START Task inputs
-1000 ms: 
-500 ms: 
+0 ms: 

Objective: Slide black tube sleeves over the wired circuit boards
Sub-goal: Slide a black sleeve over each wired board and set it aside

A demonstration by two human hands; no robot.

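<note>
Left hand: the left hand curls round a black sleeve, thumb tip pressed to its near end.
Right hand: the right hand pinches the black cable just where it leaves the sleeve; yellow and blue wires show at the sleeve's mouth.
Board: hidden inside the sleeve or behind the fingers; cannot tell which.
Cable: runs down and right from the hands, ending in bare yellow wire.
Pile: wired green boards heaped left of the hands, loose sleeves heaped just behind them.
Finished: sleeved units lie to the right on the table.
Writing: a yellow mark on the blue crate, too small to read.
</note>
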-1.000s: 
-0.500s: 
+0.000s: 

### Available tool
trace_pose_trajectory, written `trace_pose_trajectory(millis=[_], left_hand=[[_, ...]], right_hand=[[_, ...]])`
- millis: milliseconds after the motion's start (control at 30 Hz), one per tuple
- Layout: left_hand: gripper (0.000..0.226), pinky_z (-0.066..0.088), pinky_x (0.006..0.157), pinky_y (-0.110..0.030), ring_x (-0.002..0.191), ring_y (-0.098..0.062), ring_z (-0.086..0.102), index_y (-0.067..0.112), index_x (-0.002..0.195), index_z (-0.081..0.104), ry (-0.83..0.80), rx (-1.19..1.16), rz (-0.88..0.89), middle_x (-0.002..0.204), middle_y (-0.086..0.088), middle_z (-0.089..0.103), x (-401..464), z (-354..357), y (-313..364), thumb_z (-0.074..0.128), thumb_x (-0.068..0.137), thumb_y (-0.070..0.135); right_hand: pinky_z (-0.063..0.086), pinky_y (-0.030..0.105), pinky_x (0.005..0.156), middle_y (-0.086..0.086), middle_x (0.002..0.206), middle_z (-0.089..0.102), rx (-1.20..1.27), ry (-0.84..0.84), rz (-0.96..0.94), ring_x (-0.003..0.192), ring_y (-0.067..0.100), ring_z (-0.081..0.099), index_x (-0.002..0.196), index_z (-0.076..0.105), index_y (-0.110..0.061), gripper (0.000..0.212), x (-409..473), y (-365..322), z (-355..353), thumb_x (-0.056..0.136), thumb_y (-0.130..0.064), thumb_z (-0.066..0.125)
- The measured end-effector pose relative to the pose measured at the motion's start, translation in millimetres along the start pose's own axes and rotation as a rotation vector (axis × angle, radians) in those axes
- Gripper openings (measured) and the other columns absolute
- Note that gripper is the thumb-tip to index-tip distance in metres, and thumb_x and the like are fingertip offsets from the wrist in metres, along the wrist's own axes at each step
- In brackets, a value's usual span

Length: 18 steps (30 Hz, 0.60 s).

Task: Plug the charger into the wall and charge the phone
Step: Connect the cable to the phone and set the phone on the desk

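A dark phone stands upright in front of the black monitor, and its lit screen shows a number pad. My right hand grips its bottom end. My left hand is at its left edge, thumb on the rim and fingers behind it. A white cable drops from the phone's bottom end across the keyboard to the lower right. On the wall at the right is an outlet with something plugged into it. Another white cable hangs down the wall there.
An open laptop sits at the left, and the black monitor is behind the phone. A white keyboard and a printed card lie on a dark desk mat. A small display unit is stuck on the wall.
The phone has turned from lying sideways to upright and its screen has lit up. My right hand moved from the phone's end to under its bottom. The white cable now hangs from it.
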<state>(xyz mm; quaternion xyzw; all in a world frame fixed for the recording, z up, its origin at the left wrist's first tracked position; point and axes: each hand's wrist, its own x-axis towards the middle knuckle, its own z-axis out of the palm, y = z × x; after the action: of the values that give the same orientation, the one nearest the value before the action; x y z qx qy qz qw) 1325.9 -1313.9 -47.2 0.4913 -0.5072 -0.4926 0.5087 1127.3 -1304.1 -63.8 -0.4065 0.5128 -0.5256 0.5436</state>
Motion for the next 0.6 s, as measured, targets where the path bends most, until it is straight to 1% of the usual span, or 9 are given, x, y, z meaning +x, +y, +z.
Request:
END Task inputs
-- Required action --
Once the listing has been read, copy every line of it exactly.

-- Output of the task --
-1000 ms: 
-500 ms: 
+0 ms: 

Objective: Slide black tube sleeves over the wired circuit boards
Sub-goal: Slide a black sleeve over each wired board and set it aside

A demonstration by two human hands; no robot.

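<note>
Left hand: the left hand curls round a black sleeve, thumb tip pressed to its near end.
Right hand: the right hand pinches the black cable just where it leaves the sleeve; yellow and blue wires show at the sleeve's mouth.
Board: hidden inside the sleeve or behind the fingers; cannot tell which.
Cable: runs down and right from the hands, ending in bare yellow wire.
Pile: wired green boards heaped left of the hands, loose sleeves heaped just behind them.
Finished: sleeved units lie to the right on the table.
Writing: a yellow mark on the blue crate, too small to read.
</note>
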-1.000s: 
-0.500s: 
+0.000s: 

### Available tool
trace_pose_trajectory, written `trace_pose_trajectory(millis=[_], left_hand=[[_, ...]], right_hand=[[_, ...]])`
- millis: milliseconds after the motion's start (control at 30 Hz), one per tuple
- Layout: left_hand: gripper (0.000..0.226), pinky_z (-0.066..0.088), pinky_x (0.006..0.157), pinky_y (-0.110..0.030), ring_x (-0.002..0.191), ring_y (-0.098..0.062), ring_z (-0.086..0.102), index_y (-0.067..0.112), index_x (-0.002..0.195), index_z (-0.081..0.104), ry (-0.83..0.80), rx (-1.19..1.16), rz (-0.88..0.89), middle_x (-0.002..0.204), middle_y (-0.086..0.088), middle_z (-0.089..0.103), x (-401..464), z (-354..357), y (-313..364), thumb_z (-0.074..0.128), thumb_x (-0.068..0.137), thumb_y (-0.070..0.135); right_hand: pinky_z (-0.063..0.086), pinky_y (-0.030..0.105), pinky_x (0.005..0.156), middle_y (-0.086..0.086), middle_x (0.002..0.206), middle_z (-0.089..0.102), rx (-1.20..1.27), ry (-0.84..0.84), rz (-0.96..0.94), ring_x (-0.003..0.192), ring_y (-0.067..0.100), ring_z (-0.081..0.099), index_x (-0.002..0.196), index_z (-0.076..0.105), index_y (-0.110..0.061), gripper (0.000..0.212), x (-409..473), y (-365..322), z (-355..353), thumb_x (-0.056..0.136), thumb_y (-0.130..0.064), thumb_z (-0.066..0.125)
- The measured end-effector pose relative to the pose measured at the motion's start, translation in millimetres along the start pose's own axes and rotation as a rotation vector (axis × angle, radians) in those axes
- Gripper openings (measured) and the other columns absolute
- Note that gripper is the thumb-tip to index-tip distance in metres, and thumb_x and the like are fingertip offsets from the wrist in metres, along the wrist's own axes at each step
- In brackets, a value's usual span

Length: 18 steps (30 Hz, 0.60 s).

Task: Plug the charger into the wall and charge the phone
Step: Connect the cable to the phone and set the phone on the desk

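A dark phone stands upright in front of the black monitor, and its lit screen shows a number pad. My right hand grips its bottom end. My left hand is at its left edge, thumb on the rim and fingers behind it. A white cable drops from the phone's bottom end across the keyboard to the lower right. On the wall at the right is an outlet with something plugged into it. Another white cable hangs down the wall there.
An open laptop sits at the left, and the black monitor is behind the phone. A white keyboard and a printed card lie on a dark desk mat. A small display unit is stuck on the wall.
The phone has turned from lying sideways to upright and its screen has lit up. My right hand moved from the phone's end to under its bottom. The white cable now hangs from it.
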<state>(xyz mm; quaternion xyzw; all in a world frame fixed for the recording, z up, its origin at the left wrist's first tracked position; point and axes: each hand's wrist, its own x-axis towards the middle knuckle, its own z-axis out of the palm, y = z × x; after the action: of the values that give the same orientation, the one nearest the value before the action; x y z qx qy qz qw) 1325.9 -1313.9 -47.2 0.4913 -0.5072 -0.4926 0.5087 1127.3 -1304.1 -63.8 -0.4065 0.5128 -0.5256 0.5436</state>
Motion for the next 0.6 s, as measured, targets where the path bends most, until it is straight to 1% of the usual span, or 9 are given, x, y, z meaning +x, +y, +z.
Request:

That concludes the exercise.